**REQUIRED ACTION**: In the data below, find the line that contains "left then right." and the line that contains "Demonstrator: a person". Copy both, plus every line between them, exactly.

"""

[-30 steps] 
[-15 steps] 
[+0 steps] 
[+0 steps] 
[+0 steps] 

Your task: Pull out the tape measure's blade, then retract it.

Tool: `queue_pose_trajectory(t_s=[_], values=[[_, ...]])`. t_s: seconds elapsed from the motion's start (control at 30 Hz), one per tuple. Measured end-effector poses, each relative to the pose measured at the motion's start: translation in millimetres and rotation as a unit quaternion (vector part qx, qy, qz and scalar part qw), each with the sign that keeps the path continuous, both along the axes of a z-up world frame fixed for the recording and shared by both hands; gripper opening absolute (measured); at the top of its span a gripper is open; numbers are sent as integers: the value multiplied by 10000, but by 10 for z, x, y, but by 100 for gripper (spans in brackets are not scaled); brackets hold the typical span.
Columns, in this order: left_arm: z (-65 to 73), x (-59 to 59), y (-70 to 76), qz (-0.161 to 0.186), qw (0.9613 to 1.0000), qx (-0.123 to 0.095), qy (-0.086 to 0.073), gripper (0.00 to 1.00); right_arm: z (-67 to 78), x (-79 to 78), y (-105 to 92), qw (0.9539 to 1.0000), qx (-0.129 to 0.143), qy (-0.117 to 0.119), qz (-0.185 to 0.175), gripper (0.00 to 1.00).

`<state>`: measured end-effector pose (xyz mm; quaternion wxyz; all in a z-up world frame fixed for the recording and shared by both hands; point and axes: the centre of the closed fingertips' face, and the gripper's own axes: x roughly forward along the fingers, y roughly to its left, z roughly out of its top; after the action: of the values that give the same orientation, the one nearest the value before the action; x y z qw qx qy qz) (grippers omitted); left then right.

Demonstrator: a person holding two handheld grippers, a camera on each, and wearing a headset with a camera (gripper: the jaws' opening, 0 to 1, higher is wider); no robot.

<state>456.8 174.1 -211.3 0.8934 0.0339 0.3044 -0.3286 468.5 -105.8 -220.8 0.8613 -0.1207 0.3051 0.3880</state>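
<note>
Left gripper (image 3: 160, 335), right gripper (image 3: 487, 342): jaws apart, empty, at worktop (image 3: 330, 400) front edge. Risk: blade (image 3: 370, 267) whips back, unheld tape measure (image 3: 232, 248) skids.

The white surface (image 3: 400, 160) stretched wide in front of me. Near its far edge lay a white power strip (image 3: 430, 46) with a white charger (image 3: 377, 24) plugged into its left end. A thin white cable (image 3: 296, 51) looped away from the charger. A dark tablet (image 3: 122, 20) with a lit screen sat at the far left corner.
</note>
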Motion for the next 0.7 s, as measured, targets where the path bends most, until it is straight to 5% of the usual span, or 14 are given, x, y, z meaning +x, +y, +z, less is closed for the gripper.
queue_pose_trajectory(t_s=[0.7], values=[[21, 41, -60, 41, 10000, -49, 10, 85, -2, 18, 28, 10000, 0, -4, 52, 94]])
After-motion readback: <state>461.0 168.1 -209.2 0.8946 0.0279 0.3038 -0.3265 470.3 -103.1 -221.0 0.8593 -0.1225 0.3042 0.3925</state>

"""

**EXERCISE RESULT**:
`<state>`: measured end-effector pose (xyz mm; quaternion wxyz; all in a z-up world frame fixed for the recording and shared by both hands; point and axes: the centre of the closed fingertips' face, and the gripper's own axes: x roughly forward along the fingers, y roughly to its left, z roughly out of its top; after the action: of the values that give the same orientation, the one nearest the value before the action; x y z qw qx qy qz) (grippers omitted); left then right.

Demonstrator: a person holding two handheld grippers, a camera on each, and wearing a headset with a camera (gripper: the jaws' opening, 0 to 1, higher is wider); no robot.

Nothing more remains to be added to this answer.